If DeckLink discovery or output setup fails, the app logs a warning and continues running without starting the output scheduler or scheduled playback. This keeps render cadence, runtime shader testing, HTTP state, and logging available on machines without DeckLink hardware or drivers.

/api/state reports the output status in videoIO.statusMessage.

The app samples telemetry once per second.

Normal cadence samples are available through GET /api/state and are not printed to the console. The telemetry monitor only logs health events:

  • warning when DeckLink late/dropped-frame counters increase
  • warning when schedule failures increase
  • error when the app/DeckLink output buffer is starved

Healthy first-run signs:

  • visible DeckLink output is smooth
  • renderFps is close to the selected cadence
  • scheduleFps is close to the selected cadence after warmup
  • scheduled stays near 4
  • decklinkBuffered stays near 4 when available
  • late and dropped do not increase continuously
  • scheduleFailures does not increase
  • shaderCommitted becomes 1 after the background Happy Accident compile completes
  • shaderFailures remains 0

completedPollMisses means the DeckLink scheduling thread woke up before a completed frame was available. It is not a DeckLink playout underrun by itself. Treat it as healthy polling noise when scheduled, decklinkBuffered, late, dropped, and scheduleFailures remain stable.

Runtime Slang Shader Test

On startup the app begins compiling the selected shader package on a background thread owned by the app orchestration layer. The default is shaders/happy-accident.
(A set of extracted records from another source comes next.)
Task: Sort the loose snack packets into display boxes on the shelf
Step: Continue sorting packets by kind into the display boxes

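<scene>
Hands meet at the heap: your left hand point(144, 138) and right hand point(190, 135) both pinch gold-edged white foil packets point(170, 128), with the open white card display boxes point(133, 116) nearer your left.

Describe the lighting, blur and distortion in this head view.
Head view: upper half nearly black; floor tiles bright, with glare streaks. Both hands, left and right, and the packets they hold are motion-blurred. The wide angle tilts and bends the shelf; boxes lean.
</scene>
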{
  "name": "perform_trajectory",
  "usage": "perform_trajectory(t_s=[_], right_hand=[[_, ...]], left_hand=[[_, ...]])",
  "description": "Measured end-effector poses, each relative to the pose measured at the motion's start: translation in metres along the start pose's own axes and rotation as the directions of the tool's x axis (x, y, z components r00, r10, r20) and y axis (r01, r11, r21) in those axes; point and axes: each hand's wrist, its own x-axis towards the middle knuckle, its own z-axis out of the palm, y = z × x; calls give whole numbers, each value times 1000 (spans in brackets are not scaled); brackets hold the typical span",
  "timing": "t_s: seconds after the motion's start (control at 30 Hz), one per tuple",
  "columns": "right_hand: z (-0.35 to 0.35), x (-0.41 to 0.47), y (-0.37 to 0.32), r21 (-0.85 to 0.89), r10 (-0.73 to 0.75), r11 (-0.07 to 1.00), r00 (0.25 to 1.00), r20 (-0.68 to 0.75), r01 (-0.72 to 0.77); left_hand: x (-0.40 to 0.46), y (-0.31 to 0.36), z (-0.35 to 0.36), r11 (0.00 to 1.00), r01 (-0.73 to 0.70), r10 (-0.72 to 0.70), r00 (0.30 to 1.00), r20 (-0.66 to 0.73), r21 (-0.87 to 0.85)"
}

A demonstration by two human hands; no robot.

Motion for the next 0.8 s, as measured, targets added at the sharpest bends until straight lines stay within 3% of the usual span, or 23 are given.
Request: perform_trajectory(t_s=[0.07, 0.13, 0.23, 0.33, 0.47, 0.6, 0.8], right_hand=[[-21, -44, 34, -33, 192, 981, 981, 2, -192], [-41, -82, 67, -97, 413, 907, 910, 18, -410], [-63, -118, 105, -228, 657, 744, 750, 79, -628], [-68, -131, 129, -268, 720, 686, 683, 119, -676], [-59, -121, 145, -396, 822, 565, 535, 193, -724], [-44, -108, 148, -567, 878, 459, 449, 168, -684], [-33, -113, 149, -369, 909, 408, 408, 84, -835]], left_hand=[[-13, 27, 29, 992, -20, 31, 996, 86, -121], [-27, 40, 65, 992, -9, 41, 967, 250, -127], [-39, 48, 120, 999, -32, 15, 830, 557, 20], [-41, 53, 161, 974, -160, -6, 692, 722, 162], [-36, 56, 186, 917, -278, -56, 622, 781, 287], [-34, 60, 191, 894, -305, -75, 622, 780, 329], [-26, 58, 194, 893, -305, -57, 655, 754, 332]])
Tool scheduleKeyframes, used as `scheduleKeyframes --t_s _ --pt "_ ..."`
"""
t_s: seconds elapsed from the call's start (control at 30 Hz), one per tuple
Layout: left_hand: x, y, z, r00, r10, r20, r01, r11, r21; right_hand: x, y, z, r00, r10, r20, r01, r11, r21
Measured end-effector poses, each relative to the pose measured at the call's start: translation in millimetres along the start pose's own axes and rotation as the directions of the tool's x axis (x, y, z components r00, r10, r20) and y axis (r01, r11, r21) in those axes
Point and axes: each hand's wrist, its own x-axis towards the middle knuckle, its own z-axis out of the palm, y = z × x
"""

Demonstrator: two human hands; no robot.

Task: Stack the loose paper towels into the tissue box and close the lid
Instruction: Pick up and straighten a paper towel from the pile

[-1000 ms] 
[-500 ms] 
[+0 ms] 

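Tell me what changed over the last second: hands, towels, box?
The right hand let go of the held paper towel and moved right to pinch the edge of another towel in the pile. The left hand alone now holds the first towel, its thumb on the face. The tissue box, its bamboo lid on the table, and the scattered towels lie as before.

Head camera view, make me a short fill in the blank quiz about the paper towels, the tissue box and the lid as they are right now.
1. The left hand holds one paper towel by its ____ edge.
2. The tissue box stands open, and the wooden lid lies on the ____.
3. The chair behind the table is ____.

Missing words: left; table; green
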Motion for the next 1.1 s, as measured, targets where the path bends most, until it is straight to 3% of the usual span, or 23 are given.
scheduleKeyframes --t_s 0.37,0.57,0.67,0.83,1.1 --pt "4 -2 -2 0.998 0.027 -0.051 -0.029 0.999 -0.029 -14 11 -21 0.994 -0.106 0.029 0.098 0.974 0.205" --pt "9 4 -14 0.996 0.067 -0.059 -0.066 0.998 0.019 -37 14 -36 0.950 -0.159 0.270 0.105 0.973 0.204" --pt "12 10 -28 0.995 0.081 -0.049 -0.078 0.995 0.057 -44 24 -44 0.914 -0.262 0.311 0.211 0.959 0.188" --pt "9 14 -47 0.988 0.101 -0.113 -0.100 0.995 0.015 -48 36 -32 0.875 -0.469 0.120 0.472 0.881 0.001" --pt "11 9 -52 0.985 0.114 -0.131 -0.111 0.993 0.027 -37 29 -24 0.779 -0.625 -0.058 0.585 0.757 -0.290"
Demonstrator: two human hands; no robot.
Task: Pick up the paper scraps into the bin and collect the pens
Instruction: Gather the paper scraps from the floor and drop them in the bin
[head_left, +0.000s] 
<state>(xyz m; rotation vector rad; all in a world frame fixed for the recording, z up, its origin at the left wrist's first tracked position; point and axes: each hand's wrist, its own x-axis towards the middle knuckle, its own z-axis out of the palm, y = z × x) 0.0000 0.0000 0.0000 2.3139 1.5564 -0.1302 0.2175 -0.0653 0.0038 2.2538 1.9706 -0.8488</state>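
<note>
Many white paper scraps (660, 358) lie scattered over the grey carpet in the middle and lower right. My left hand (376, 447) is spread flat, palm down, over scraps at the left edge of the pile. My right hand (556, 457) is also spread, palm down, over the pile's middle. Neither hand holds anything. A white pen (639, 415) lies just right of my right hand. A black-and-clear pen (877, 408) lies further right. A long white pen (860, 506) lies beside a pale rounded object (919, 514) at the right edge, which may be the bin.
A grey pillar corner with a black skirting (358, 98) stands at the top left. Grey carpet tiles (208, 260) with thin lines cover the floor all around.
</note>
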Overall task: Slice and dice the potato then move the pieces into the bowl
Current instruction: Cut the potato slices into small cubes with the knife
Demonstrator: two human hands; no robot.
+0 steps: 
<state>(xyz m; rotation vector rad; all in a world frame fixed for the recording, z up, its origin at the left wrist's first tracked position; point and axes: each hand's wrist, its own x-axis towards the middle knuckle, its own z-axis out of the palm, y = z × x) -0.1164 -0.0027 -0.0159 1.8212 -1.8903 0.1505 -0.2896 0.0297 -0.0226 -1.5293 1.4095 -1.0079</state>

The render thread keeps drawing the simple motion renderer while Slang compiles. It does not choose packages, launch Slang, or track build lifecycle. Once a completed shader artifact is published, the render-thread-owned runtime scene queues changed layers to a shared-context GL prepare worker. That worker compiles/links runtime shader programs off the cadence thread. The render thread only swaps in an already-prepared GL program at a frame boundary. If either the Slang build or GL preparation fails, the app keeps rendering the current renderer or simple motion fallback.

Current runtime shader support is deliberately limited to stateless full-frame packages:

  • one or more named passes
  • one sampled source input per pass
  • named intermediate outputs routed by the pass manifest
  • final visible output must be named layerOutput
  • no temporal history
  • no feedback storage
  • no texture/LUT assets yet
  • no text parameters yet
  • manifest defaults are used for parameters
  • the first layer receives a small fallback source texture until DeckLink input is added
  • stacked layers receive the previous ready layer output through both gVideoInput and gLayerInput

The /api/state shader list uses the same support rules as runtime shader compilation and reports only packages this app can run today. Unsupported manifest feature sets such as temporal, feedback, texture-backed, font-backed, or text-parameter shaders are hidden from the control UI for now.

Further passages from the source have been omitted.